If you're like me, you get most of your news from online sources. Now this comes with its own set of hazards because there are a great many people who for some reason still subscribe to the belief that "if it's on the internet, it must be true," and a lot of online news outlets take advantage of this mindset and publish things that have a, shall we say, ambiguous relationship with the truth. This is seen most starkly in the fake news phenomenon that I wrote about after the 2016 election. At that time, the term "fake news" referred to blatantly fabricated stories making the rounds on social media designed to generate outrage, web traffic, or both. Now the term is used almost exclusively by president Donald Trump and his supporters to refer to news coverage that is displeasing to them regardless of its veracity.

Now I want to say that this shouldn't be taken to mean that all the negative coverage given to the president and his administration is true or justified; while a lot of it certainly is, there's more than a fair amount of it that is overblown or misrepresented. For example, the 2017 "controversy" over the way Kellyanne Conway had herself positioned on a couch in the Oval Office was one of the most bizarre things I've ever had the displeasure to watch unfold. When the Washington Post -- not exactly a hotbed of pro-Trump activity -- has to publish an article about this insanity, you know you've maybe gone a little too far in making something out of nothing.

And that really is the theme I want to touch on: making something out of nothing. Never in the history of humanity has there ever been as useful or as powerful a tool as the internet. Information and interaction are available on a scale that hardly anybody could have imagined just 40 years ago. Hell, maybe even 20 years ago; the perception that the internet was a passing fad had a lot of currency in the 1990s. And I guess in the grand scheme of things, it will be a passing fad, in the same way that human sacrifice and the dinosaurs were fads. On a long enough scale, everything is a passing fad. However, I'm getting off-track, so we'll have to revisit my solipsism some other time.

Anyway, we've come full circle in the public discourse about the internet. Whereas the internet was once entirely the playground of nerds, geeks, and a handful of entrepreneurs, it's now a great equalizer that virtually everyone in the industrialized world uses. In the late 1990s and early 2000s, a company's website was an afterthought; now it is usually the first and very often the last point of contact that the customer has with a company since e-commerce is rendering brick and mortar retail increasingly obsolete. Companies, agencies, and organizations invest untold piles of money into their electronic infrastructure and presence.
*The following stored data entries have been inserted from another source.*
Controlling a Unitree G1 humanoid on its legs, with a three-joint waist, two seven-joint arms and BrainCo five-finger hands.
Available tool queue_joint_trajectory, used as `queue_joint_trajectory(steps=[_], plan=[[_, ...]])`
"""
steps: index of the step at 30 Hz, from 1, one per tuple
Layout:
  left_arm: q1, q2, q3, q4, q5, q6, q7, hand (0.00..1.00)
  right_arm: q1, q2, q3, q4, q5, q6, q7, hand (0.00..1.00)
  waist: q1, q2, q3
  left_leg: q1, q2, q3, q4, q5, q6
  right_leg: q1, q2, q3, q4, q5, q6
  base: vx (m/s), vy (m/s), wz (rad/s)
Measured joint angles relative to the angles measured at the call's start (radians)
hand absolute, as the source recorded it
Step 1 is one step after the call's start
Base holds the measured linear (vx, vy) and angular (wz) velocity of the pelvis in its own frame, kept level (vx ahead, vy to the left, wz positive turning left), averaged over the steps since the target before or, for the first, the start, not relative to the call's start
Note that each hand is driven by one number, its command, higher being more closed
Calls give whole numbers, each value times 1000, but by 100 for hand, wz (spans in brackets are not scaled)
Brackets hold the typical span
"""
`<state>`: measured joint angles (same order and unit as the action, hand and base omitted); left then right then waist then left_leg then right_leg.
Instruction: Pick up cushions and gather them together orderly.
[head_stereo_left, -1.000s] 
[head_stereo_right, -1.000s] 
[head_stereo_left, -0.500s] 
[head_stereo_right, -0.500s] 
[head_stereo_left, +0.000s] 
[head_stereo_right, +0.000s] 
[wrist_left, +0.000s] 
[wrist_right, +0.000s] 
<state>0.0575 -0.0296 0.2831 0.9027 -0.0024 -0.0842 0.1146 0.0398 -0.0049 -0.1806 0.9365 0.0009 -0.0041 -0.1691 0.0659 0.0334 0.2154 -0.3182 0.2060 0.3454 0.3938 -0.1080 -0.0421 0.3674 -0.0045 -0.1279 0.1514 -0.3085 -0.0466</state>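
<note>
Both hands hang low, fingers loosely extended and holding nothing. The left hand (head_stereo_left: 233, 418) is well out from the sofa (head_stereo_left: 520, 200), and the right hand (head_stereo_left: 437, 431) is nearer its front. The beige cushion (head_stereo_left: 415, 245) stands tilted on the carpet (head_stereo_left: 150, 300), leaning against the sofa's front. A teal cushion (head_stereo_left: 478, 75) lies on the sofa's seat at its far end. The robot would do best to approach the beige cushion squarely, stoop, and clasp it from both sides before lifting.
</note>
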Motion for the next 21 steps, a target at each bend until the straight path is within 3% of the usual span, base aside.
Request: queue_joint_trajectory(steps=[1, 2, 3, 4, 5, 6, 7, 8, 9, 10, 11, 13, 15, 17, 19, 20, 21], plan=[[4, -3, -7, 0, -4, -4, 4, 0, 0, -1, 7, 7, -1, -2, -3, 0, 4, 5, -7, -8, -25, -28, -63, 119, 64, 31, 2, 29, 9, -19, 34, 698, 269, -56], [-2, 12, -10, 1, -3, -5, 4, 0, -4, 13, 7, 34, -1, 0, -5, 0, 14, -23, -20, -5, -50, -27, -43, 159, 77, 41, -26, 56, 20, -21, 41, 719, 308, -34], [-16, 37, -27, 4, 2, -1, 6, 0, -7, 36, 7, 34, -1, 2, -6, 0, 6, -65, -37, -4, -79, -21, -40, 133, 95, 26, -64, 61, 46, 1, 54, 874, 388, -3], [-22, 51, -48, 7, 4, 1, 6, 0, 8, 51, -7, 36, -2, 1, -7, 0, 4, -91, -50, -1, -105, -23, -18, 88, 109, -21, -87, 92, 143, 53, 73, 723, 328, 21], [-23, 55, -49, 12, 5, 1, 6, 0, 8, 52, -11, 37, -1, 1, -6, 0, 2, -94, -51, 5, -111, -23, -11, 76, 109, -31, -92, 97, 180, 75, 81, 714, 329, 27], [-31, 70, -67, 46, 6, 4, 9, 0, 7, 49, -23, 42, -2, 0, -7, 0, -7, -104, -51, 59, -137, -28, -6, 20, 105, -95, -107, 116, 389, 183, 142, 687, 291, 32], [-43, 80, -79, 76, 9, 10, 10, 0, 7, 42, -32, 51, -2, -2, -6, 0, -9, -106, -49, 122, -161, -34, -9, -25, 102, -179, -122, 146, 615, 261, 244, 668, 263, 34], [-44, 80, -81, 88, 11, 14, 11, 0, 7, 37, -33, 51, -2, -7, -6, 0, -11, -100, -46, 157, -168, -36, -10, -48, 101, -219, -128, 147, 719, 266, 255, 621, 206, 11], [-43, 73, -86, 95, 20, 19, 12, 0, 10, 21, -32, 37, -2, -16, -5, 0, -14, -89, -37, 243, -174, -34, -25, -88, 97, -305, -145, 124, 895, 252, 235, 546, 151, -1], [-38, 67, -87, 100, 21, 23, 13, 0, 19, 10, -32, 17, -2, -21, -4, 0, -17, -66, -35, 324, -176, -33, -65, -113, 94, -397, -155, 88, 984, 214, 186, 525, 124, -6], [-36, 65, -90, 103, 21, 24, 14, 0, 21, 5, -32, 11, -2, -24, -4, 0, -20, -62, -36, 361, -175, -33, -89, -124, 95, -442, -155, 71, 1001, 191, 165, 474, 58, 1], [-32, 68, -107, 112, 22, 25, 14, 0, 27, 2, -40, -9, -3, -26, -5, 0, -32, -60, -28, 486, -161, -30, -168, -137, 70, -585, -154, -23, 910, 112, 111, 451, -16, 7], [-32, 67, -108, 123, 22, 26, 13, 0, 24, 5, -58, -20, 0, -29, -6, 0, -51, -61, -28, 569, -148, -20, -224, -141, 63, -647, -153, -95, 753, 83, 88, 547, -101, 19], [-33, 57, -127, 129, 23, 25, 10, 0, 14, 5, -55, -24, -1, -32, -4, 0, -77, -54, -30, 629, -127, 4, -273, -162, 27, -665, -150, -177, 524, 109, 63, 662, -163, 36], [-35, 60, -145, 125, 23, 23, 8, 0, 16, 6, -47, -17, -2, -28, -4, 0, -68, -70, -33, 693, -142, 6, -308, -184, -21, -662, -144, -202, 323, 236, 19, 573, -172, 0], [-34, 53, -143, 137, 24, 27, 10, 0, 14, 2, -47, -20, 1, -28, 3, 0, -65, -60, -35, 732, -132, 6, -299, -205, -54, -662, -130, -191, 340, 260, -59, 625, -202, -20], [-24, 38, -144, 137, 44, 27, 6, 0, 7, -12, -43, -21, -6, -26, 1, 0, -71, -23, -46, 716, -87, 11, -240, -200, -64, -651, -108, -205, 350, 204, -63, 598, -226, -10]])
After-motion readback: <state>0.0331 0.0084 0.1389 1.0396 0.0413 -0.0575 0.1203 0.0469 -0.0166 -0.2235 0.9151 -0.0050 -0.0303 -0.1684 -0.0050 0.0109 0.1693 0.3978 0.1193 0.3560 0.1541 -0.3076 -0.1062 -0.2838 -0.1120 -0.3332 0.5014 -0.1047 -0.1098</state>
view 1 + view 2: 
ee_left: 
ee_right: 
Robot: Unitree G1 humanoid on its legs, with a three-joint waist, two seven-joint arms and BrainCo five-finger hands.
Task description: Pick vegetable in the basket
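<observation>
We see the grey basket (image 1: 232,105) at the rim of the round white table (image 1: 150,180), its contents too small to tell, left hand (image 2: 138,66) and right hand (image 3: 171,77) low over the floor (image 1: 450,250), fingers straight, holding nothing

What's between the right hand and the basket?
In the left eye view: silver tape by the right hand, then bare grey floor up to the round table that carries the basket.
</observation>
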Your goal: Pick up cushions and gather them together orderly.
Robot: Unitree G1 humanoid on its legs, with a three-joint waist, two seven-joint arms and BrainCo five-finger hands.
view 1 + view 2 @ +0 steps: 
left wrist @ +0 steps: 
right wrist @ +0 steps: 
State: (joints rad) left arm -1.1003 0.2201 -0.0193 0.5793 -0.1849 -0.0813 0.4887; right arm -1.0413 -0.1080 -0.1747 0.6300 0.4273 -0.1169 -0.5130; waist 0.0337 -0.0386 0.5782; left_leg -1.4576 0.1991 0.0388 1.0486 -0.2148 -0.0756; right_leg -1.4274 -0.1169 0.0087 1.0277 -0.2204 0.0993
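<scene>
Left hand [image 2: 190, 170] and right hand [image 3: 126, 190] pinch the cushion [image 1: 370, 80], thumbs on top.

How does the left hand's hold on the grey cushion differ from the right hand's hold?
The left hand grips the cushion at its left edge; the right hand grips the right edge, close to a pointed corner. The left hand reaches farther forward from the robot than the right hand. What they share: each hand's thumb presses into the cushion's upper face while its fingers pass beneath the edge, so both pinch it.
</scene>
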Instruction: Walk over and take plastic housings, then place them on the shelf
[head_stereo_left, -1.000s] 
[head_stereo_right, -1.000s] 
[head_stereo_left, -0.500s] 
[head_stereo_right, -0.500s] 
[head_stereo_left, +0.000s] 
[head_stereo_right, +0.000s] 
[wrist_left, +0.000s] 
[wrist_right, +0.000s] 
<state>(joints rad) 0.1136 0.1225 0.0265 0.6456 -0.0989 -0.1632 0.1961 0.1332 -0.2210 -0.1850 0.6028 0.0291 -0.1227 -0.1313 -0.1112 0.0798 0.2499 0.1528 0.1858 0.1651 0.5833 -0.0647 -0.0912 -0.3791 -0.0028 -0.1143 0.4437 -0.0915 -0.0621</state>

This extends most visibly to the heavy emphasis placed on social media and the way a lot of these groups treat websites like Facebook and especially Twitter as the pulse of public opinion.

Before I go any further, I just want to throw this out there: I hate Twitter. I'm not a huge fan of social media in general, but I do use Facebook because it's a convenient way for me to talk to friends and relatives. Twitter, however, is a concept that completely turns me off. It's probably not very smart of me to expect to have meaningful or important conversations over social media, but Twitter in particular seems to encourage all the worst traits associated with internet culture, specifically the grandiose blasting of uninformed opinions in bite-sized posts limited to 280 characters. Fittingly, this makes Twitter the ideal platform for a wide spectrum of flawed attempts at research.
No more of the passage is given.